Mereka yang berpenghasilan tinggi seperti dokter, pengacara atau teman kerja saya, senior akuntan juga memiliki beberapa properti sebagai investasi. Dia mengaku karakternya tidak cocok untuk bisnis, dengan statusnya yang single dan sudah berusia 40-50an, dia lebih suka kendaraan investasi yang lebih stabil.
Sekali lagi, cerita diatas bukan untuk ditiru mentah-mentah, saya hanya menjabarkan apa yang saya amati.
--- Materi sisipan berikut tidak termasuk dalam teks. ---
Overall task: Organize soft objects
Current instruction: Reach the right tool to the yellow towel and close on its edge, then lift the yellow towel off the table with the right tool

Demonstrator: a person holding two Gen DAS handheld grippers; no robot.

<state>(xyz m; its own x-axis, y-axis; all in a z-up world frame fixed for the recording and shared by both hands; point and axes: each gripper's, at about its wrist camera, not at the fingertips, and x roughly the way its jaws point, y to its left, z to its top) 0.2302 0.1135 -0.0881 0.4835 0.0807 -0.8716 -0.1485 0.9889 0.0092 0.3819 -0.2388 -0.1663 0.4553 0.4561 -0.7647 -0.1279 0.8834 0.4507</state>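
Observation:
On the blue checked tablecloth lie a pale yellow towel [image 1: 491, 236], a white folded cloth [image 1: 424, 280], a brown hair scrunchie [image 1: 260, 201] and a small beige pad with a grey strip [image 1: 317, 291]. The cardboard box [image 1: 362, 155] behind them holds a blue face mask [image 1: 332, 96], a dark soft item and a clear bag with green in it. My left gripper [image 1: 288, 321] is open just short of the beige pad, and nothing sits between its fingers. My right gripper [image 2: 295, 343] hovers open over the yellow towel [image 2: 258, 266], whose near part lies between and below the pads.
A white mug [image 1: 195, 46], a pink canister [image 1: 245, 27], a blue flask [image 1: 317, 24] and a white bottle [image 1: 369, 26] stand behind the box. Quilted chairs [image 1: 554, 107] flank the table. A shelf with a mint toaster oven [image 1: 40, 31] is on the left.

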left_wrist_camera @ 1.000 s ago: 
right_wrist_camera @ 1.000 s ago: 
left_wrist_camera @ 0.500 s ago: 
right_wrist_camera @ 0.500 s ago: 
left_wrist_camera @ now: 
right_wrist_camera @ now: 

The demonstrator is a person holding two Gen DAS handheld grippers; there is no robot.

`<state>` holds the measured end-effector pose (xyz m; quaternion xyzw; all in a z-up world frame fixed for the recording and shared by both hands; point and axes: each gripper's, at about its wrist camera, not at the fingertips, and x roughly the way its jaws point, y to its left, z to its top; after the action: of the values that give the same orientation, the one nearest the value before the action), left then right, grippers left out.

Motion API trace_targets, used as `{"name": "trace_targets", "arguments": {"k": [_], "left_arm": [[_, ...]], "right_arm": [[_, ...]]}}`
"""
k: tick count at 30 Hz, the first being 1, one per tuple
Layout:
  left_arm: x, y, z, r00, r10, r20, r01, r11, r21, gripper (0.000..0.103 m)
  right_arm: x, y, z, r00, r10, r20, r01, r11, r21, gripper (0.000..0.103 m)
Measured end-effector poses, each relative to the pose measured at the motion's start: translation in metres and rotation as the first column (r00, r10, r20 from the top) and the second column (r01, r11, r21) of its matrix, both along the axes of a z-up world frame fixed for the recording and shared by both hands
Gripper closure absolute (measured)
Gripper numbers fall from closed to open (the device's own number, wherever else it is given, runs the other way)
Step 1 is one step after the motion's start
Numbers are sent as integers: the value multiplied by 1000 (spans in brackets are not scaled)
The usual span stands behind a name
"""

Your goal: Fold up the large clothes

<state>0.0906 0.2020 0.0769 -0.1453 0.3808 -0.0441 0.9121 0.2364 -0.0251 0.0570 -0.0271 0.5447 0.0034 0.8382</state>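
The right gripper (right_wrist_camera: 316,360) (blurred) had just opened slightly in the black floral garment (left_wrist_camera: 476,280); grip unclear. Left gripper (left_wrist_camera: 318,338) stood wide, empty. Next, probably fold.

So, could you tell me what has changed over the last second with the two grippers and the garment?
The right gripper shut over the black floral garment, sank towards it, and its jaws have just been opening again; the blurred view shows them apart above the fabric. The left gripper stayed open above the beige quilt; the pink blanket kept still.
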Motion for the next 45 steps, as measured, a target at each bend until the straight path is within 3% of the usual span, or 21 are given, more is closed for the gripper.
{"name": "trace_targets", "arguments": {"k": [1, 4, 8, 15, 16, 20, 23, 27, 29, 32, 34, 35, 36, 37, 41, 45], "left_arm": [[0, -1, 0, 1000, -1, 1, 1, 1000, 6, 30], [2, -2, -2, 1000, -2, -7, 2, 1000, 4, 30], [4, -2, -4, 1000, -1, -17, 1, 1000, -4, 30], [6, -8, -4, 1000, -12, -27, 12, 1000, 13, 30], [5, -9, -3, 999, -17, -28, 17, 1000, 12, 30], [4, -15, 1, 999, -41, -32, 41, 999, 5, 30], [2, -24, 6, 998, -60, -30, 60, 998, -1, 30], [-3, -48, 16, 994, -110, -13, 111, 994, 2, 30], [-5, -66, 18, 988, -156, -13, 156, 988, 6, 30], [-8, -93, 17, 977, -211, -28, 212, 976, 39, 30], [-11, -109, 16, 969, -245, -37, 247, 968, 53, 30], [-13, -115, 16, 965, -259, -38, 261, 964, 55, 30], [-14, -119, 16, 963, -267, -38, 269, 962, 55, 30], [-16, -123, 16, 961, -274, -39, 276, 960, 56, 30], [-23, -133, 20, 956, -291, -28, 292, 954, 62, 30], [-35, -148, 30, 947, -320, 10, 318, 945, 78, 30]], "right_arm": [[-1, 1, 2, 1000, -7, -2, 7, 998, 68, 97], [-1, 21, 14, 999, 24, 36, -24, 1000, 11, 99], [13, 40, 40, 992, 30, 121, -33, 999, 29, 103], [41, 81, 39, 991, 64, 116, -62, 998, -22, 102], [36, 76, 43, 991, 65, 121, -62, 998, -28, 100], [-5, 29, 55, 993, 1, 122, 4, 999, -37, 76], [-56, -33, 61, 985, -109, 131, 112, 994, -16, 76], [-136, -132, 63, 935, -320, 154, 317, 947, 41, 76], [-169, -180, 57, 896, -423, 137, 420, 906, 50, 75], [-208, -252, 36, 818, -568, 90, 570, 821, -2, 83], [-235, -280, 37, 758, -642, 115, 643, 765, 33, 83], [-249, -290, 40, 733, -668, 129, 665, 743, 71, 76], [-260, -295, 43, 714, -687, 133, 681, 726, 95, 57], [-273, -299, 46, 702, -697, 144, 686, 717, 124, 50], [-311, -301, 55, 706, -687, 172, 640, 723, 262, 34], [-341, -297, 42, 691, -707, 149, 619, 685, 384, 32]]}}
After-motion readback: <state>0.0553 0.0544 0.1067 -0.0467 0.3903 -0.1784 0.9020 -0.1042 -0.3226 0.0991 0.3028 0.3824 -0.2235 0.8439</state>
Terlepas cara mana yang digunakan ada satu hal lagi yang maha penting untuk dilakukan: JAGALAH KESEHATAN ANDA. Sebesar apapun dana pensiun menjadi tidak berarti bila pada masa tua hidup sakit-sakitan karena kebiasaan merokok, minum-minum dan memperlakukan tubuh hanya sebagai pintu kesenangan duniawi semasa muda.

Ingat, bila Anda jatuh sakit masa depan keluarga Anda juga terkena imbasnya. Setidaknya ada dua keluarga yang saya tahu pribadi terkuras tabungannya karena biaya berobat. Jangankan dana pensiun, untuk makan sehari-hari saja pusing. Bahkan hubungan antar keluarga menjadi tidak harmonis.

Si bapak kena stroke karena dari muda hobi ngerokok dan minum-minum. Suatu hari si bapak minta anak beliin rokok di warung, anak jadi naik pitam bentak "loe mau racun beli sendiri!!". Dokter sudah wanti-wanti harus berhenti merokok dan tabungan keluarga sudah terkuras padahal pada dasarnya secara ekonomi mereka bukan tergolong orang susah.

Menjaga kesehatan bukan hanya masuk akal secara finansial tapi juga dari sudut pandang kualitas hidup. Ketika memasuki masa pensiun kita semua tentu ingin menikmati hidup yang berkualitas, tidak sekedar berumur panjang dan menjadi berkat bagi orang-orang sekitar.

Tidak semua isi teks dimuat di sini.